/hadoop-mapreduce-demo

A demonstration of code that using Hadoop written in Java Language.

Primary LanguageJava

Hadoop Example Program Demo


Program Dependencies


When compile & run this program, this is dependenciees I've used:

  1. Hadoop 3.3.0
  2. Hadoop 3.3.0 Fixes, I've included this in hadoop-3.3.0-configs.zip in this project
  3. JDK 8 (Java Development Kit 8)
  4. Windows 10 as operating system

Practice recommended


I should say that this is my first hadoop try, and I found that this program a bit buggy for me, and need a loot of manual configuration, so this is my advices for you,

  1. Run start-dfs and start-yarn as ADMIN, when not as ADMIN I found the HDFS an dyarn service couldn't run properly.

Algortihm Included


  1. Word Count, counting every word (separated by whitespace) occurences in a text file.
  2. Average, counting average transaction value from every ID (each ID could have multiple transactions).
  3. Top Ten, searching top ten transaction with most value.

Word Count

Compile


  1. Navigate to WordCount folder for make it easier

  2. Compile the java file or WordCount.java file and link it with needed hadoop library in %HADOOP_HOME%\share\hadoop, for example with this code

    javac -classpath "D:\ProgramData\Hadoop\hadoop-3.3.0\share\hadoop\common\*";"D:\ProgramData\Hadoop\hadoop-3.3.0\share\hadoop\mapreduce\*" -d WordCount/ WordCount.java
    
  3. Create jar file from the classes, for example with this code

    jar -cvf WordCount.jar -C WordCount/ .
    

As an example, this is compilation step in my test

wc

Run


  1. Make sure that HDFS and yarn service already started, by running these command (my advice run in the terminal as ADMINISTRATOR)

    start-dfs
    start-yarn
    

    I've already included %HADOOP%_HOME\sbin in the PATH, so that should be work.

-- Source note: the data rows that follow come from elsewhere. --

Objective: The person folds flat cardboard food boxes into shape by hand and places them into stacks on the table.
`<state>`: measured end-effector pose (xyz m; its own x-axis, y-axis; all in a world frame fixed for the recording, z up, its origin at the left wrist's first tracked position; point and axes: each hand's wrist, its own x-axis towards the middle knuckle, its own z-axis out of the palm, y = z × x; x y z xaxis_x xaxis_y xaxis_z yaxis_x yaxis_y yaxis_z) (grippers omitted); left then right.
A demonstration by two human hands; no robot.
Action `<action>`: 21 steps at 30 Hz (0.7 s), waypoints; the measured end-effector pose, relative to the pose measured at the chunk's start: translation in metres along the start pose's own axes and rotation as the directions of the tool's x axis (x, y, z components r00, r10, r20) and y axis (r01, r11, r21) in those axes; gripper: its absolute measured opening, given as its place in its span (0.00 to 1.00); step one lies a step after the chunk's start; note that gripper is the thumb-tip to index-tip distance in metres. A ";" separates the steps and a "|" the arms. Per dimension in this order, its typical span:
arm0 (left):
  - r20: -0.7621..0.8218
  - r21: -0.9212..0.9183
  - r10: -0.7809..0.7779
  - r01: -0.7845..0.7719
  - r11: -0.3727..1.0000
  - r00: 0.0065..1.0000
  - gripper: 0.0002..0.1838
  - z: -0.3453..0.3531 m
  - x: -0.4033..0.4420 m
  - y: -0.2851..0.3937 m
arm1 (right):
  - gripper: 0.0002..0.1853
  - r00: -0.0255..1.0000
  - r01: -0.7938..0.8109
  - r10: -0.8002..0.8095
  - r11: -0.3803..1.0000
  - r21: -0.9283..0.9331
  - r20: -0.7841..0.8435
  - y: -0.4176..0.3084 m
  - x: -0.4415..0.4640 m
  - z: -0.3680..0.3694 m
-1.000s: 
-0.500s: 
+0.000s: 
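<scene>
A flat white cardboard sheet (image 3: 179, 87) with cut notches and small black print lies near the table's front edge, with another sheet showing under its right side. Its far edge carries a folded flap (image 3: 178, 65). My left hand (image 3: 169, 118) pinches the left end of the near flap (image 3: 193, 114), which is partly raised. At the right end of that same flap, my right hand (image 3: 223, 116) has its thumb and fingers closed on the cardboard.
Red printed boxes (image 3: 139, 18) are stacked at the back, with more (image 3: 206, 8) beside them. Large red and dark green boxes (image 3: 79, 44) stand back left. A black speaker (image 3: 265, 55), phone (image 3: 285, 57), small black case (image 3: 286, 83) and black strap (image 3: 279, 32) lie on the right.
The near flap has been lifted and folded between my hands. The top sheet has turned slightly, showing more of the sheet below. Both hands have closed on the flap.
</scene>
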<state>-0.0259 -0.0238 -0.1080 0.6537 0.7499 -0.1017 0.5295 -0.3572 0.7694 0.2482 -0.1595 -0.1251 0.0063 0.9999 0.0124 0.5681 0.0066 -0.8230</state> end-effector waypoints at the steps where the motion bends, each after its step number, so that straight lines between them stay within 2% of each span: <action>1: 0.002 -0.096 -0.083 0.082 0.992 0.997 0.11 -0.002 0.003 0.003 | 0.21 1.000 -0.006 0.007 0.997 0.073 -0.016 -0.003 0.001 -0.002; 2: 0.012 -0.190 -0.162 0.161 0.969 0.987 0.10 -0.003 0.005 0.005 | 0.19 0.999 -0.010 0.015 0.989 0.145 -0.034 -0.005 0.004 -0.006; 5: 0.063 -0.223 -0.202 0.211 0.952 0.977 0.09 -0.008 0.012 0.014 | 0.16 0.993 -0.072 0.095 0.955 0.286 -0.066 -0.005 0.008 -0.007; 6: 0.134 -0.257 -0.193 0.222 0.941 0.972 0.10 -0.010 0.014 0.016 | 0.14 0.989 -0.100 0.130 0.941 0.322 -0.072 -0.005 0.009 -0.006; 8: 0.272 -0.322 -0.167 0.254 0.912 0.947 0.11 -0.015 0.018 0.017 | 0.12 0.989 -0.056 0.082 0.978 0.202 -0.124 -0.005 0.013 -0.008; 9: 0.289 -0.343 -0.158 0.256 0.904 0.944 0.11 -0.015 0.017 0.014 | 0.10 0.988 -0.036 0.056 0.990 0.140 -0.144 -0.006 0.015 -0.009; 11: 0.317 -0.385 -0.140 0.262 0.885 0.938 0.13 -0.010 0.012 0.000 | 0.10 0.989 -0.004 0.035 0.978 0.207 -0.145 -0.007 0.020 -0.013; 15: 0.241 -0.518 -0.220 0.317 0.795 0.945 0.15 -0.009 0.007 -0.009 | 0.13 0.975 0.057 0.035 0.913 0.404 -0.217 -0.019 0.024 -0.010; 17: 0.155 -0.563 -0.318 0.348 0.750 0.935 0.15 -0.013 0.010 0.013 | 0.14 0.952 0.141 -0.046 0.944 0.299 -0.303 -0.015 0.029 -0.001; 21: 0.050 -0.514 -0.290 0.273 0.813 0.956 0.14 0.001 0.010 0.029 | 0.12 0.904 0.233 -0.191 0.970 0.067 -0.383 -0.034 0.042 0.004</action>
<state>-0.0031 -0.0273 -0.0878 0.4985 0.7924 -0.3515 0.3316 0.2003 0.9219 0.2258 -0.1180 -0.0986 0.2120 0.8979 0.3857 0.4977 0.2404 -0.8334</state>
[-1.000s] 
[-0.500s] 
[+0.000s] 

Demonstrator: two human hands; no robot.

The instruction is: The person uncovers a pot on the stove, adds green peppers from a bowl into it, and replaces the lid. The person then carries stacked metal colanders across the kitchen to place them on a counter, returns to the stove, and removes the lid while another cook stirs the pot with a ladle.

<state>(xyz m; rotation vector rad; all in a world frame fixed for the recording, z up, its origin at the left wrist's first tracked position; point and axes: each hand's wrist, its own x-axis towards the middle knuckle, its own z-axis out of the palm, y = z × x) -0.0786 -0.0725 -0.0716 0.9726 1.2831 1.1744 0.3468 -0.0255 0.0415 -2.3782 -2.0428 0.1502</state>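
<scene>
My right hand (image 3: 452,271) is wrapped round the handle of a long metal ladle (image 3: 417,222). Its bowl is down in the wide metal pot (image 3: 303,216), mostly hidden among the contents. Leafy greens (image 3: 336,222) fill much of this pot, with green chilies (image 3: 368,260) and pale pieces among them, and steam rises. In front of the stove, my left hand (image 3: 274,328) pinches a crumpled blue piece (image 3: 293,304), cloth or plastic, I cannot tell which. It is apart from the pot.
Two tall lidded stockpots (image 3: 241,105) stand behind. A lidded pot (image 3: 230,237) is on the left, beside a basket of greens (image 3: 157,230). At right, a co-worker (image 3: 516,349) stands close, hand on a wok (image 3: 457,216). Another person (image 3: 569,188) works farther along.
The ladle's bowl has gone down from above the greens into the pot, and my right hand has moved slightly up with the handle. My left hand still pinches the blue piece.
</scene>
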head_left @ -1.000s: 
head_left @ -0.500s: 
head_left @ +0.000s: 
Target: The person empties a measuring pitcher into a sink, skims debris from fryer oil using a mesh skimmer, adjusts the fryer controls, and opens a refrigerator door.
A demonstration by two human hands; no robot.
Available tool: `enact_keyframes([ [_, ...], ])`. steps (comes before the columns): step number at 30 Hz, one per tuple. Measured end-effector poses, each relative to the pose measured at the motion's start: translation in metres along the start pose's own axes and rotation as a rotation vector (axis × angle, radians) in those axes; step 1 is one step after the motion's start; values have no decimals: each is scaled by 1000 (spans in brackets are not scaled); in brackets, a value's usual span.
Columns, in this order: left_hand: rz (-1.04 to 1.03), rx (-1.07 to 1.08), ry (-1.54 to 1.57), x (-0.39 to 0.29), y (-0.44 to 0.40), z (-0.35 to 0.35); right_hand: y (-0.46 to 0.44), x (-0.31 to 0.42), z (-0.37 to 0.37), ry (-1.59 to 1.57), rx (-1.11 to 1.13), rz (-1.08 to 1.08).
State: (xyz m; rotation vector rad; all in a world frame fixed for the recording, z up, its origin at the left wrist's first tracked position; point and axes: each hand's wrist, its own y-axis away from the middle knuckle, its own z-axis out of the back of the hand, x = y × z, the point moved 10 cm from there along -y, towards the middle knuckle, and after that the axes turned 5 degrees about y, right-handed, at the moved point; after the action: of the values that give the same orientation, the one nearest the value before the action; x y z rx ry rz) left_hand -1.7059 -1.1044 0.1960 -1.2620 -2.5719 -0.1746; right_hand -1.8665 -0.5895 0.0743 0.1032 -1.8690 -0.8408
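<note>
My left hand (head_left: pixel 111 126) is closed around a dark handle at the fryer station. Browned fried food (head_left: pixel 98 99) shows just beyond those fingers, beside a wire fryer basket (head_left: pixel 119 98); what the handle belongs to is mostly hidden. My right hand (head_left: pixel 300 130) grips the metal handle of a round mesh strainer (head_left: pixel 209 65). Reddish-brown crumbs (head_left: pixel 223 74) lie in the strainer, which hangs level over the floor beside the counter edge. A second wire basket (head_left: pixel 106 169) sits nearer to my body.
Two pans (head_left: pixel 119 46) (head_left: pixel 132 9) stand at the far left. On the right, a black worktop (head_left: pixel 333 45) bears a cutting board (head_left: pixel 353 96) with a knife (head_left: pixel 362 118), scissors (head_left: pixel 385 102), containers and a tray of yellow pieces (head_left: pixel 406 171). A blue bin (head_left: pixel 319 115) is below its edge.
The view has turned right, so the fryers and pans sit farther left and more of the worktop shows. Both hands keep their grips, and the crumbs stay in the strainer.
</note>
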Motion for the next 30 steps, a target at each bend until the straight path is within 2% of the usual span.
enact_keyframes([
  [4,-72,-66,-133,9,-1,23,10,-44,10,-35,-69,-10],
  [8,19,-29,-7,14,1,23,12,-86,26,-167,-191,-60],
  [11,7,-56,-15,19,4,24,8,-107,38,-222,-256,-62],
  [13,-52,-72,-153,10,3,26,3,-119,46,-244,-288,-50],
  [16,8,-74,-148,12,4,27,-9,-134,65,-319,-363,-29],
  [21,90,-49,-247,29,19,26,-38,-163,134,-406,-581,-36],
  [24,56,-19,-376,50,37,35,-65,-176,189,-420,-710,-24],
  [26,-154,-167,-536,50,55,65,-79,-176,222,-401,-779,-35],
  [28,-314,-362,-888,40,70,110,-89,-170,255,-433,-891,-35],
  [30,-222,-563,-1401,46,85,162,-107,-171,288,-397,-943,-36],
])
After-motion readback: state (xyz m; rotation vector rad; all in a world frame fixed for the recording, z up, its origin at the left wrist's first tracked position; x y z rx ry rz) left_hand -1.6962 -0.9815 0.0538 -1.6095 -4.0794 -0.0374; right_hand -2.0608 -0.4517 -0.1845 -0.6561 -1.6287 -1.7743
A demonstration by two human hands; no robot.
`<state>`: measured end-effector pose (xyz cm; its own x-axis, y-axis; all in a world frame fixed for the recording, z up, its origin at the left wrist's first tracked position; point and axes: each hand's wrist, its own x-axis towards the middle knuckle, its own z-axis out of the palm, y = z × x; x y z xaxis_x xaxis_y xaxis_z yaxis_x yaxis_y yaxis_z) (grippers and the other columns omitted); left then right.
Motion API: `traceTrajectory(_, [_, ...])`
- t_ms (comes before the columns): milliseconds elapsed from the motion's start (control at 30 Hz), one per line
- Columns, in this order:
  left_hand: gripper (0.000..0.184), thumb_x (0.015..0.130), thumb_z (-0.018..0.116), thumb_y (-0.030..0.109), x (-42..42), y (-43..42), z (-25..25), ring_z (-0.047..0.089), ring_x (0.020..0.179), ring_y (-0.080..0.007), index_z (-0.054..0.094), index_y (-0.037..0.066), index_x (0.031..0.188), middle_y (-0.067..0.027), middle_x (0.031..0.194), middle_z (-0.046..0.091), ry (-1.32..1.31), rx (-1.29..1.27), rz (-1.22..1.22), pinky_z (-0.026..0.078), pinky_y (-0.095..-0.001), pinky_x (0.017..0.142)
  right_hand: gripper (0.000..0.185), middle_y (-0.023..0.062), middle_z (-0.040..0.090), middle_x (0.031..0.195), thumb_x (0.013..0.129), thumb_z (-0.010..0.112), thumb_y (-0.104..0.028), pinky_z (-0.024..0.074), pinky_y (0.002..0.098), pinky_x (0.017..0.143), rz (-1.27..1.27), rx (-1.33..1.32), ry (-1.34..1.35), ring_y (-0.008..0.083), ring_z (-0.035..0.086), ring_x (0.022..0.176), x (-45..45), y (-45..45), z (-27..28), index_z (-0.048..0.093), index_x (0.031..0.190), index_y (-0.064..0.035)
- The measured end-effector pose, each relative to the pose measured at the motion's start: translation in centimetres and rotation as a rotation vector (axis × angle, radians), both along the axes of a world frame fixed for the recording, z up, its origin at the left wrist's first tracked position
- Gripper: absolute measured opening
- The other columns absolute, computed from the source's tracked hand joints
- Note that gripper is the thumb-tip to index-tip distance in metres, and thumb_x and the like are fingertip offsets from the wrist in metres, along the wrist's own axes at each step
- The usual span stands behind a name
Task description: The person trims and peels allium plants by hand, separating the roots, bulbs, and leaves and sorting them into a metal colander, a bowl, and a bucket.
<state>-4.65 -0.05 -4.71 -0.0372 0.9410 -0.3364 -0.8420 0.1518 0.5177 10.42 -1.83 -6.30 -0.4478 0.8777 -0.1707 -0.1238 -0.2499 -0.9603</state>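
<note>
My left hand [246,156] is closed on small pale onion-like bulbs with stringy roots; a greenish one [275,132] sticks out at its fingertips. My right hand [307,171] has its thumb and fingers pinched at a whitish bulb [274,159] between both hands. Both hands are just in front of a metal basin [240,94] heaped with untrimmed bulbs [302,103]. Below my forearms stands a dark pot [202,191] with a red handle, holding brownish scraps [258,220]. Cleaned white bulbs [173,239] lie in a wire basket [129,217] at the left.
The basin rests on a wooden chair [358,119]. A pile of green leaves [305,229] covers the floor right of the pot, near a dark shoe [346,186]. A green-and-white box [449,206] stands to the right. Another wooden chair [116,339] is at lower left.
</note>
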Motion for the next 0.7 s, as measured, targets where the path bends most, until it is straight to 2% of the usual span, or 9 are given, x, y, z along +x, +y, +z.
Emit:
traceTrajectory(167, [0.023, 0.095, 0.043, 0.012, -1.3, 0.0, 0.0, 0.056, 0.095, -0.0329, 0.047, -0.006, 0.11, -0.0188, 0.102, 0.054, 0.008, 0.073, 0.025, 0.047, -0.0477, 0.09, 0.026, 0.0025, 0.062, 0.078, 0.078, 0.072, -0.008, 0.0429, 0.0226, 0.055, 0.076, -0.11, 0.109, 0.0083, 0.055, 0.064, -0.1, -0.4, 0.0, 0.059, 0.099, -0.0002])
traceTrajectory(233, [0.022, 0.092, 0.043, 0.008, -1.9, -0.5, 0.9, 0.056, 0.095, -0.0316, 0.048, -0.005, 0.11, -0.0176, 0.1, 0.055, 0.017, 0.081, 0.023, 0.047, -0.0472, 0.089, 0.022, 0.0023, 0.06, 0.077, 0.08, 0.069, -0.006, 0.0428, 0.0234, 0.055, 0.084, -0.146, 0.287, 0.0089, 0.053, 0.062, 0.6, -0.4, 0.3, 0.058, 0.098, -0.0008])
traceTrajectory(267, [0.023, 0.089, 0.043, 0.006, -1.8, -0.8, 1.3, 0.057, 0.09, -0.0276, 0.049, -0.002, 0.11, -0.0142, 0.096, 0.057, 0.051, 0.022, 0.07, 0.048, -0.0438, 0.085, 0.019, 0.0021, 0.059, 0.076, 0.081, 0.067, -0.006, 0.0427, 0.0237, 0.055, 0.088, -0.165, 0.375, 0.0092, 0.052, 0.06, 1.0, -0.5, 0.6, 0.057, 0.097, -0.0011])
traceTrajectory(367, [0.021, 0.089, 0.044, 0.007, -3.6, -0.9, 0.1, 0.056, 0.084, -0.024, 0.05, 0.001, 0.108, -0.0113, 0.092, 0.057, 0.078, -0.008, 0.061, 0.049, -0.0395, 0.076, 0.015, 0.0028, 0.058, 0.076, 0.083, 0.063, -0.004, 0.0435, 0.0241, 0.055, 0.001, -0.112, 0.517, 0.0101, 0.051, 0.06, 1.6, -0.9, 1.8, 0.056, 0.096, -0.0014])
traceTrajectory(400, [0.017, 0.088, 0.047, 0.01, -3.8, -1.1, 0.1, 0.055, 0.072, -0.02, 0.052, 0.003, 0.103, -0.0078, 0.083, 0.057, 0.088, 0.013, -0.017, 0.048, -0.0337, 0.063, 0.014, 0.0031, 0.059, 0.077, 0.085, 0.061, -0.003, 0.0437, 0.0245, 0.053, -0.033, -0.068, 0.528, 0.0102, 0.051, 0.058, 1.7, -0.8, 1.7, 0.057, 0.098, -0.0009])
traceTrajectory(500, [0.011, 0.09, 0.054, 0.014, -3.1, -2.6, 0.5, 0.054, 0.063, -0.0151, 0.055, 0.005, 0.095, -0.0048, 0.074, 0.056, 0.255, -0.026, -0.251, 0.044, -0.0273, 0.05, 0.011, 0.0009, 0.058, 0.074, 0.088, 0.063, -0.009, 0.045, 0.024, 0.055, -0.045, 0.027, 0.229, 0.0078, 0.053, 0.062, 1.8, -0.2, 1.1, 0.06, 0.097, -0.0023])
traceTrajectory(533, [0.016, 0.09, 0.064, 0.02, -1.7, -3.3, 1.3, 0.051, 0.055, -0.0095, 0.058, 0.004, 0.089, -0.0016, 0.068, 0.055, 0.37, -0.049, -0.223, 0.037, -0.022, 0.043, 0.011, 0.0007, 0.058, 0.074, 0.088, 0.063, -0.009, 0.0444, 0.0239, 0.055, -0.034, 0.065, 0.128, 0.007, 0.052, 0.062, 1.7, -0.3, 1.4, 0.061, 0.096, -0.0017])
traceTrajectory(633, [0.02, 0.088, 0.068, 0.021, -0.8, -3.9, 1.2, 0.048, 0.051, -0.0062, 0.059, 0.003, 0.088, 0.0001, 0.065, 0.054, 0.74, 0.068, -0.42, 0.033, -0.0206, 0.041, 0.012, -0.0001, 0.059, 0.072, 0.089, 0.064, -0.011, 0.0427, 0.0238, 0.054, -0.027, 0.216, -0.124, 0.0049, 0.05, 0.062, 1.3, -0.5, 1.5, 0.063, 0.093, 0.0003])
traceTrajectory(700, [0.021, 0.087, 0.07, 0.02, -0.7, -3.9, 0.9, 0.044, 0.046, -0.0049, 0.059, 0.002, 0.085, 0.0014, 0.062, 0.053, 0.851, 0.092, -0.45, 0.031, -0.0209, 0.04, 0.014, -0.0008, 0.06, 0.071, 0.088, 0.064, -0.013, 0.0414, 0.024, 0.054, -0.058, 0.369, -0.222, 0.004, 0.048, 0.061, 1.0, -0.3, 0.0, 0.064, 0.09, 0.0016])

  2. Write the text file that want to be counted, for example wordcount.txt that I want to create here

  3. Create a directory in hadoop as the input directory, for example here /input9 by running this command

    hadoop fs -mkdir /input9
    
  4. Place your text file into hadoop directory that already created (should be empty), for example by this code

    hadoop fs -put wordcount.txt /input9
    

    make sure it already created by ls command in hadoop, for example by this code

    hadoop fs -ls /input9
    

    it would show something like this,

    wc-0

  5. Run hadoop .jar program by input directory is the directory that has just been created, and output directory is a new or non-existent directory, for example by this code

    hadoop jar WordCount.jar WordCount /input9 /output9
    

    just wait first and would show something like this,

    wc-1

  6. After finish, explore the output directory and try to cat file there, and you should find the result there, as in this example

    wc-2

Average

Compile


  1. Navigate to Average folder for make it easier

  2. Compile the java file or Average.java file and link it with needed hadoop library in %HADOOP_HOME%\share\hadoop, for example with this code

    javac -classpath "D:\ProgramData\Hadoop\hadoop-3.3.0\share\hadoop\common\*";"D:\ProgramData\Hadoop\hadoop-3.3.0\share\hadoop\mapreduce\*" -d Average/ Average.java
    
  3. Create jar file from the classes, for example with this code

    jar -cvf Average.jar -C Average/ .
    

As an example, this is compilation step in my test

av

Run


  1. Make sure that HDFS and yarn service already started, by running these command (my advice run in the terminal as ADMINISTRATOR)

    start-dfs
    start-yarn
    

    I've already included %HADOOP%_HOME\sbin in the PATH, so that should be work.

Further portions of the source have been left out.